## Exercise aim
Among the entries below, find the line with "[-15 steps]", then quote it and each following line up to and including the line with "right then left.", and nothing else.

## Extracted data
○ ○ ○ ○ ○

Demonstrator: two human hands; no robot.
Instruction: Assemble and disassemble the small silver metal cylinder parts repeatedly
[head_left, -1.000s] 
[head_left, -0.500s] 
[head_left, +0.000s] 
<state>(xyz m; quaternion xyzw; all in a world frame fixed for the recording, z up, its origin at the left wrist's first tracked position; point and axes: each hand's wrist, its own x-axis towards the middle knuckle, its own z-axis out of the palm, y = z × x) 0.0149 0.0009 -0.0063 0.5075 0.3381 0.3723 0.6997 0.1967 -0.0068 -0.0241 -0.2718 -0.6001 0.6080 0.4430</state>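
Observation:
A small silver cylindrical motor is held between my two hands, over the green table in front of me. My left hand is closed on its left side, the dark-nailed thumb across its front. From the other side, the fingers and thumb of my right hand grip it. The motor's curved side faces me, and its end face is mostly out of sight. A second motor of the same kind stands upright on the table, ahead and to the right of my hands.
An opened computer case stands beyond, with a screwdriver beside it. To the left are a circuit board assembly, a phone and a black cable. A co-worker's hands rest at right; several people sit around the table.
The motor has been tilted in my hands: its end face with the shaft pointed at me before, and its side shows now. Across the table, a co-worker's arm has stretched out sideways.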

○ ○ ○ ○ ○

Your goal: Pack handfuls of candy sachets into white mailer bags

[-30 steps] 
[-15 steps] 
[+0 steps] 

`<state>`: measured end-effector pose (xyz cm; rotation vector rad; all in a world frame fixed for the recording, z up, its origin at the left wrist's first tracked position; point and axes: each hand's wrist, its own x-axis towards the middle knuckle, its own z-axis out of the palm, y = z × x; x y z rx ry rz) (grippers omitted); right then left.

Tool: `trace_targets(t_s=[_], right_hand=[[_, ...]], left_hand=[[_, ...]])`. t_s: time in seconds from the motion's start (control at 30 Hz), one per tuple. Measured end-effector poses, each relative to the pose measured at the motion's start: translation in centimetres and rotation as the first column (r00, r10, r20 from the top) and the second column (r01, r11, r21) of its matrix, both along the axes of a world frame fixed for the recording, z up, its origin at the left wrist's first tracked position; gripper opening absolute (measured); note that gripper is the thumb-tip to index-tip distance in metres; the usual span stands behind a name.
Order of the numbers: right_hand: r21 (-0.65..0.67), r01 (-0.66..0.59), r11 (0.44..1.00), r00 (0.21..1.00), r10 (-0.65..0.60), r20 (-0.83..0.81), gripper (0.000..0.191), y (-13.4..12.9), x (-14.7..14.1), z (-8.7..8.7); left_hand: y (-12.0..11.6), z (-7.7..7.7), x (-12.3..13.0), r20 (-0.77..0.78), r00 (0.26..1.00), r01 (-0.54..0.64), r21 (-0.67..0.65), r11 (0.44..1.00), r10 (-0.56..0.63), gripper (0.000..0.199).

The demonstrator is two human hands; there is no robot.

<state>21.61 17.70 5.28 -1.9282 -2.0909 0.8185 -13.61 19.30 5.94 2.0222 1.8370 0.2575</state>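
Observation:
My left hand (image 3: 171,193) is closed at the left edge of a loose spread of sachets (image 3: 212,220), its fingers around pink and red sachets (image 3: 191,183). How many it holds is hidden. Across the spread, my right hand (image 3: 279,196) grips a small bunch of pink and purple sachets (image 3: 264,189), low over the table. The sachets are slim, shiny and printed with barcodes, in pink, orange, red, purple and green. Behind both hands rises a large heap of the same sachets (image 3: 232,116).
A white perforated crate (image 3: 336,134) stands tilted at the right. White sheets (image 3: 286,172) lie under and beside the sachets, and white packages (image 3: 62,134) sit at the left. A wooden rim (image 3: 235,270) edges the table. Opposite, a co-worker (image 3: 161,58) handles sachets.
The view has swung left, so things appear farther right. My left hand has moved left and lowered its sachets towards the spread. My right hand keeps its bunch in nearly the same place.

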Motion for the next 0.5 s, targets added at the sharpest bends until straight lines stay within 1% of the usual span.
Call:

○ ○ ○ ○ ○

## Task solution
[-15 steps] 
[+0 steps] 

`<state>`: measured end-effector pose (xyz cm; rotation vector rad; all in a world frame fixed for the recording, z up, its origin at the left wrist's first tracked position; point and axes: each hand's wrist, its own x-axis towards the middle knuckle, its own z-axis out of the palm, y = z × x; x y z rx ry rz) (grippers omitted); right then left.

The response to this exercise is now complete.